Onda Errada HC - Onda Errada HC

Critic's evaluation
Rating 5 (1 Votes)

The year 2022 is already sitting up in bed and removing its shoes, but it's not ready to fall asleep yet. Even before that happens, the Fluminense quintet Onda Errada HC takes another step in their career by announcing their self-titled debut studio album.


With no introduction or soaring sound that softens and prepares the spectator's ear for what to expect. No time to properly discern the melodic profile. It's like a punch, a jolt, but all with a malemolence that fuses northeast and southeast. Surprisingly fusing xote with hardcore, Onda Errada HC comes with a catchy, but harsh track, from its clear, outrageous and uninhibited critique of the fascist behavior that Brazilians have evidenced in recent years. As a non-metaphorical metaphor to the sense of intolerance, recklessness, and prejudice that came along with the fascist theme raised by Jean Marcel Chactoura's raspy and high-pitched vocal, Até Ele Morrer manages, curiously, to flirt with the rhythmic theme of Pedra Letícia. Mixing psychedelia through the hypnotic guitar lines of Mateus Ferrari and Gustavo Felix, Até Ele Morrer has a catchy and at the same time acid refrain that makes it clear to the listener that the track is simply a cry of revolt for the extremist and authoritarian behavior that emerged from the population during the election of Jair Bolsonaro. In its lyrical structure, by the way its rhymes are created, the listener can even perceive the influence of Nação Zumbi, with special mention to their single Quando A Maré Encher. This gives Até Ele Morrer strong and striking manguebeat lines.

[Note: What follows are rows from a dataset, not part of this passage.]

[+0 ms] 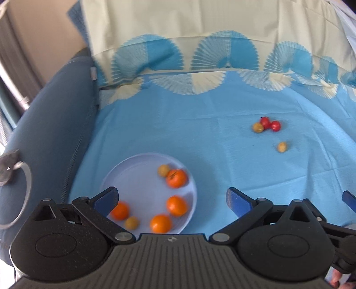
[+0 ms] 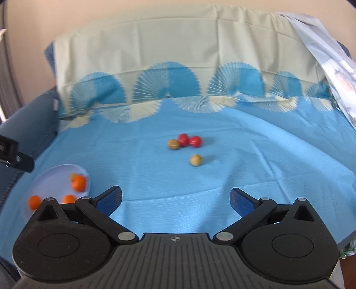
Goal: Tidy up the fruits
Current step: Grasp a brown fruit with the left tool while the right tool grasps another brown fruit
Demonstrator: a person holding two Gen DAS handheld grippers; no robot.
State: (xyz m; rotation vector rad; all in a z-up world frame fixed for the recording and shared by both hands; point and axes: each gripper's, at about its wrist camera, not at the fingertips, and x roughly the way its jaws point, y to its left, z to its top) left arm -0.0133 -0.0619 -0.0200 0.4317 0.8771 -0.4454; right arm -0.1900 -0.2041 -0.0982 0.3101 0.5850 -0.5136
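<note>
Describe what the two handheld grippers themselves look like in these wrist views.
Both look alike. The left gripper and the right gripper each have a dark grey ribbed body with a small crosshair mark at its front edge, two round black textured housings, black link arms with silver pivot pins, and blue pads on the fingers. No cables or sleeves are visible.

A light blue cloth (image 2: 222,177) is spread, creased, ahead of the tool. At its far edge it is printed with a row of blue and cream fan shapes (image 2: 169,82) and turned up over a pale cream backing (image 2: 155,37). To the left, a dark blue upholstered armrest (image 1: 55,124) is seen, with a metal ring (image 1: 23,195) hung against it. A beige wall (image 2: 111,13) is seen beyond.
</note>
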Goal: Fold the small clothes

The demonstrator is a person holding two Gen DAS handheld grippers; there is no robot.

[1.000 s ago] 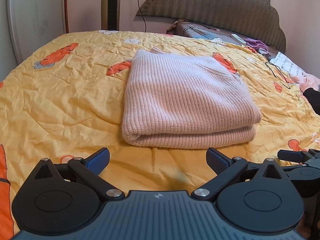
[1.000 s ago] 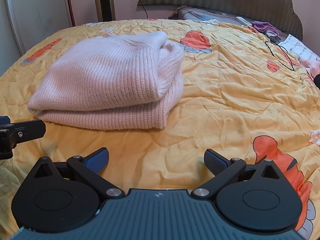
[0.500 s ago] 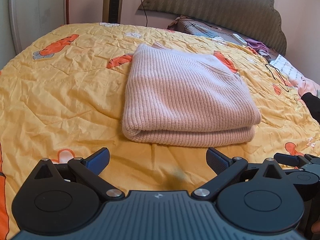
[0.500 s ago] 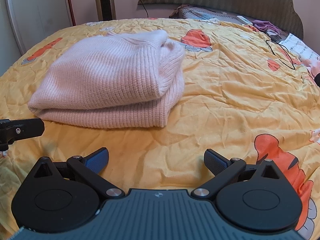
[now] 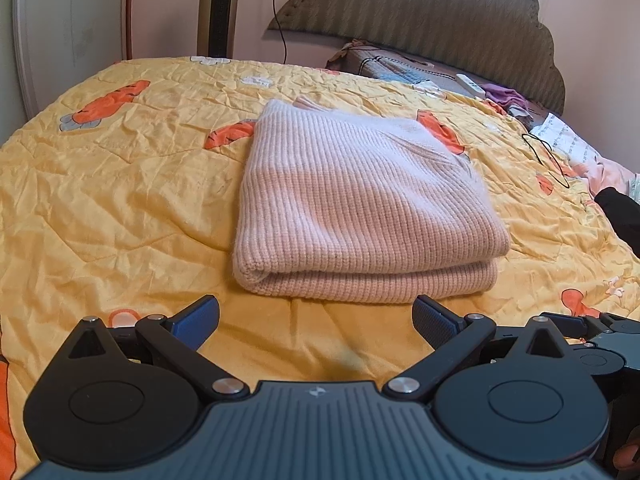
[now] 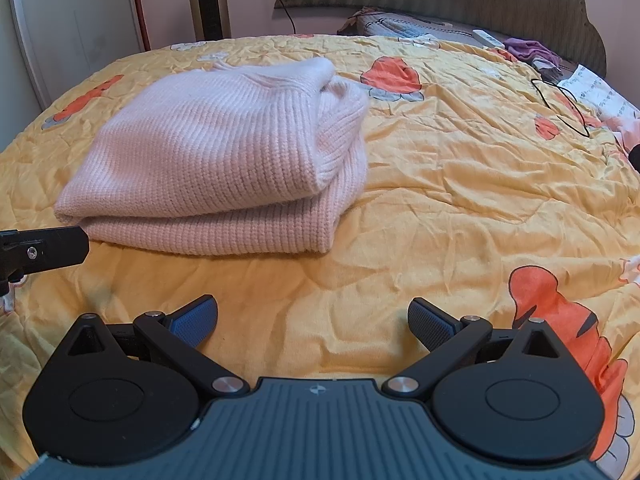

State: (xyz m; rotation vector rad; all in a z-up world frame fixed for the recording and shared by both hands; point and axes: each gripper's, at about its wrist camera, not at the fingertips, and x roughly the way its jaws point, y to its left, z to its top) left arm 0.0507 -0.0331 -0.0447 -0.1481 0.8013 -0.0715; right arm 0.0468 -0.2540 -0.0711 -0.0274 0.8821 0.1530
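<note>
A pink ribbed knit sweater lies folded into a thick rectangle on the yellow quilt; the right wrist view has the sweater at upper left. My left gripper hovers just short of its near folded edge, open and holding nothing. My right gripper hangs over bare quilt to the right of the sweater, also open and empty. A black finger of the left gripper pokes in at the left edge of the right wrist view.
The yellow quilt with orange cartoon prints covers the bed. Near the padded headboard lie a remote, purple cloth, a black wire hanger and papers. A dark sleeve shows at far right.
The left gripper has risen and pulled back a little, so the sweater sits slightly farther off. The right gripper has barely moved. Both have stayed open.
</note>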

A reddish illumination breaks through the darkness. The rocky terrain is evidenced as well as the rough and sharp texture of the pointed stones that serve as the foundation of the environment. Suddenly, it is as if the whole still enigmatic setting has been transformed into a kind of medieval-era play, full of cynicism and a comic tone that feeds only the moneyed class. This is how, with the help of Brayner Rodrigues' drums, Selva De Concreto manages to imprint influences from The Offspring in a sound that flirts with pop punk while talking about the reality of the worker, the common person and his exhausting routine in the maintenance of his own sustenance. With a clear leaning towards the left, the song vehemently questions the scenographic coitism created around those who provide the breadwinner for others. And in this process, it is interesting how Vinicius Câmara's bass can imprint swing and help soften the dense socioeconomic criticism that fills Selva De Concreto, an important single from the album.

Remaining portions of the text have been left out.